## What is being asked
The answer must be the full data, restated word for word, with no pictures in it.

## Dataset excerpt

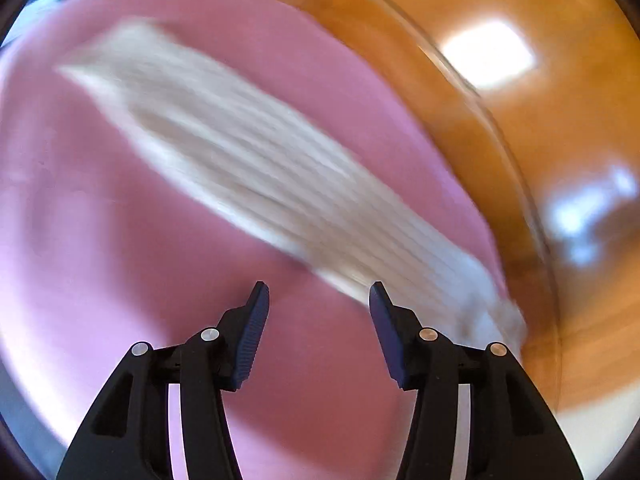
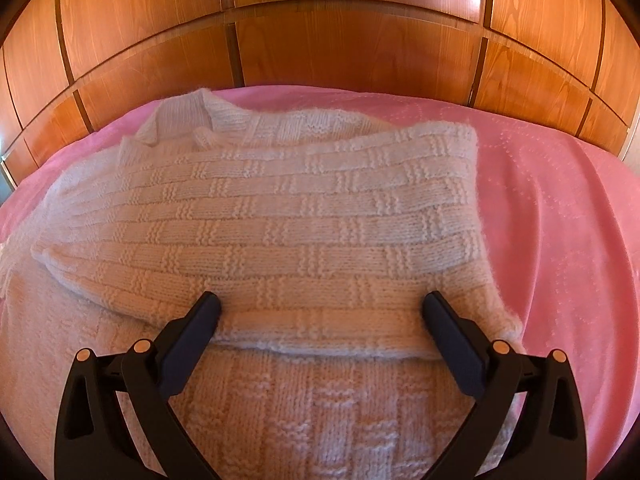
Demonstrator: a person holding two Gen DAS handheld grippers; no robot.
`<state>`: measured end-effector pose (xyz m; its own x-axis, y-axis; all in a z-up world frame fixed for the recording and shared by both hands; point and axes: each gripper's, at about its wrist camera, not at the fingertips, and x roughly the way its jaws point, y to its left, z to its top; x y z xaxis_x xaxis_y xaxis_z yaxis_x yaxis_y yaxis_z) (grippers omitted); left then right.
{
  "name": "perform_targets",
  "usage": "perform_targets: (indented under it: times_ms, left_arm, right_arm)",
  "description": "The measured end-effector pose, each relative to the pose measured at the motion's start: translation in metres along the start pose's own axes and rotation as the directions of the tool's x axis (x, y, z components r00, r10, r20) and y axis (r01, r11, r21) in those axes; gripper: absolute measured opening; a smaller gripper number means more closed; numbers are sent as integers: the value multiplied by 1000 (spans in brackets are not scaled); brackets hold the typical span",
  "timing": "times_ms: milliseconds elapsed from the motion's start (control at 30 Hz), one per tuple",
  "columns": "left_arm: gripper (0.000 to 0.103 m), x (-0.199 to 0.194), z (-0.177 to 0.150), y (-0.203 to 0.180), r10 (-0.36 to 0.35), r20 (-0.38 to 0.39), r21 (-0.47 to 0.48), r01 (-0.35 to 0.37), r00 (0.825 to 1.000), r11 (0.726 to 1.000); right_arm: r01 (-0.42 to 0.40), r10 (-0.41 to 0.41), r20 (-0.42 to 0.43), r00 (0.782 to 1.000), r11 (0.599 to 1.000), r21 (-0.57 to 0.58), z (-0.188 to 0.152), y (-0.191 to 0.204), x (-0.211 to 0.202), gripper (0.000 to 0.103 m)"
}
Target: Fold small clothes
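Observation:
A cream knitted sweater (image 2: 280, 216) lies on a pink bedspread (image 2: 560, 220), with one part folded over the rest. My right gripper (image 2: 320, 304) stands open right over the folded edge, its fingers (image 2: 452, 344) wide apart on either side of the knit and pinching nothing. In the blurred left wrist view the sweater (image 1: 256, 168) shows as a pale streak across the pink cover. My left gripper (image 1: 318, 296) is open above bare pink cloth, nothing between its pads (image 1: 252, 340); the sweater's end lies just beyond its right fingertip.
Wooden panelling (image 2: 320, 40) rises behind the bed's far edge. In the left wrist view a wooden surface (image 1: 520, 140) with bright reflections runs along the right of the bedspread (image 1: 100, 240). Bare pink cover lies to the right of the sweater.

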<state>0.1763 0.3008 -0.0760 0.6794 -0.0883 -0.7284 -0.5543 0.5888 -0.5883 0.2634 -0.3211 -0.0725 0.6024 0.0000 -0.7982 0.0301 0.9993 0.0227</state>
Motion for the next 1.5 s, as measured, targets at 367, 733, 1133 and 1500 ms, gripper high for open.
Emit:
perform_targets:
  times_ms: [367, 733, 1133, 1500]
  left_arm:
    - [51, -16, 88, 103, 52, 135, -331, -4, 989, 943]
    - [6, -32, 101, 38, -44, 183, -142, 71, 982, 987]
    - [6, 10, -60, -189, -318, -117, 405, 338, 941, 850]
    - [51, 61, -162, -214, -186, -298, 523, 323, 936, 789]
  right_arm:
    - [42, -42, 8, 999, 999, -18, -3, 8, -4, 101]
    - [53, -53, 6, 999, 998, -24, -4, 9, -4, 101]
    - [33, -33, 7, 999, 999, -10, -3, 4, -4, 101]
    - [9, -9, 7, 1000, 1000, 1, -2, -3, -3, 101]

## Solution to this exercise
Demonstrator: a person holding two Gen DAS handheld grippers; no robot.
`<state>`: measured end-effector pose (xyz m; its own x-axis, y-axis; all in a z-up world frame fixed for the recording and shared by both hands; point and axes: each gripper's, at about its wrist camera, not at the fingertips, and x roughly the way its jaws point, y to its left, z to its top; x y z xaxis_x xaxis_y xaxis_z yaxis_x yaxis_y yaxis_z) (grippers omitted); left then right.
{
  "name": "perform_targets",
  "usage": "perform_targets: (indented under it: times_ms, left_arm, right_arm)",
  "description": "The measured end-effector pose, each relative to the pose measured at the motion's start: translation in metres along the start pose's own axes and rotation as the directions of the tool's x axis (x, y, z components r00, r10, r20) and y axis (r01, r11, r21) in those axes; gripper: absolute measured opening; a smaller gripper number means more closed; numbers are sent as integers: the value multiplied by 1000 (spans in brackets are not scaled); brackets hold the typical span",
  "timing": "times_ms: milliseconds elapsed from the motion's start (control at 30 Hz), one per tuple",
  "columns": "left_arm: gripper (0.000 to 0.103 m), x (-0.199 to 0.194), z (-0.177 to 0.150), y (-0.203 to 0.180), r10 (-0.36 to 0.35), r20 (-0.38 to 0.39), r21 (-0.47 to 0.48), r01 (-0.35 to 0.37), r00 (0.825 to 1.000), r11 (0.726 to 1.000); right_arm: r01 (-0.42 to 0.40), r10 (-0.41 to 0.41), r20 (-0.42 to 0.43), r00 (0.782 to 1.000), r11 (0.599 to 1.000), r21 (-0.57 to 0.58), z (-0.188 to 0.152), y (-0.191 to 0.204), x (-0.211 to 0.202), gripper (0.000 to 0.103 m)"
}
Target: Fold small clothes
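Observation:
A cream knitted sweater (image 2: 280, 216) lies on a pink bedspread (image 2: 560, 220), with one part folded over the rest. My right gripper (image 2: 320, 304) stands open right over the folded edge, its fingers (image 2: 452, 344) wide apart on either side of the knit and pinching nothing. In the blurred left wrist view the sweater (image 1: 256, 168) shows as a pale streak across the pink cover. My left gripper (image 1: 318, 296) is open above bare pink cloth, nothing between its pads (image 1: 252, 340); the sweater's end lies just beyond its right fingertip.
Wooden panelling (image 2: 320, 40) rises behind the bed's far edge. In the left wrist view a wooden surface (image 1: 520, 140) with bright reflections runs along the right of the bedspread (image 1: 100, 240). Bare pink cover lies to the right of the sweater.
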
<state>0.1763 0.3008 -0.0760 0.6794 -0.0883 -0.7284 -0.5543 0.5888 -0.5883 0.2634 -0.3211 -0.0725 0.6024 0.0000 -0.7982 0.0301 0.9993 0.0227</state>
Motion for the next 1.5 s, as measured, targets at 367, 733, 1133 and 1500 ms, gripper high for open.
Emit:
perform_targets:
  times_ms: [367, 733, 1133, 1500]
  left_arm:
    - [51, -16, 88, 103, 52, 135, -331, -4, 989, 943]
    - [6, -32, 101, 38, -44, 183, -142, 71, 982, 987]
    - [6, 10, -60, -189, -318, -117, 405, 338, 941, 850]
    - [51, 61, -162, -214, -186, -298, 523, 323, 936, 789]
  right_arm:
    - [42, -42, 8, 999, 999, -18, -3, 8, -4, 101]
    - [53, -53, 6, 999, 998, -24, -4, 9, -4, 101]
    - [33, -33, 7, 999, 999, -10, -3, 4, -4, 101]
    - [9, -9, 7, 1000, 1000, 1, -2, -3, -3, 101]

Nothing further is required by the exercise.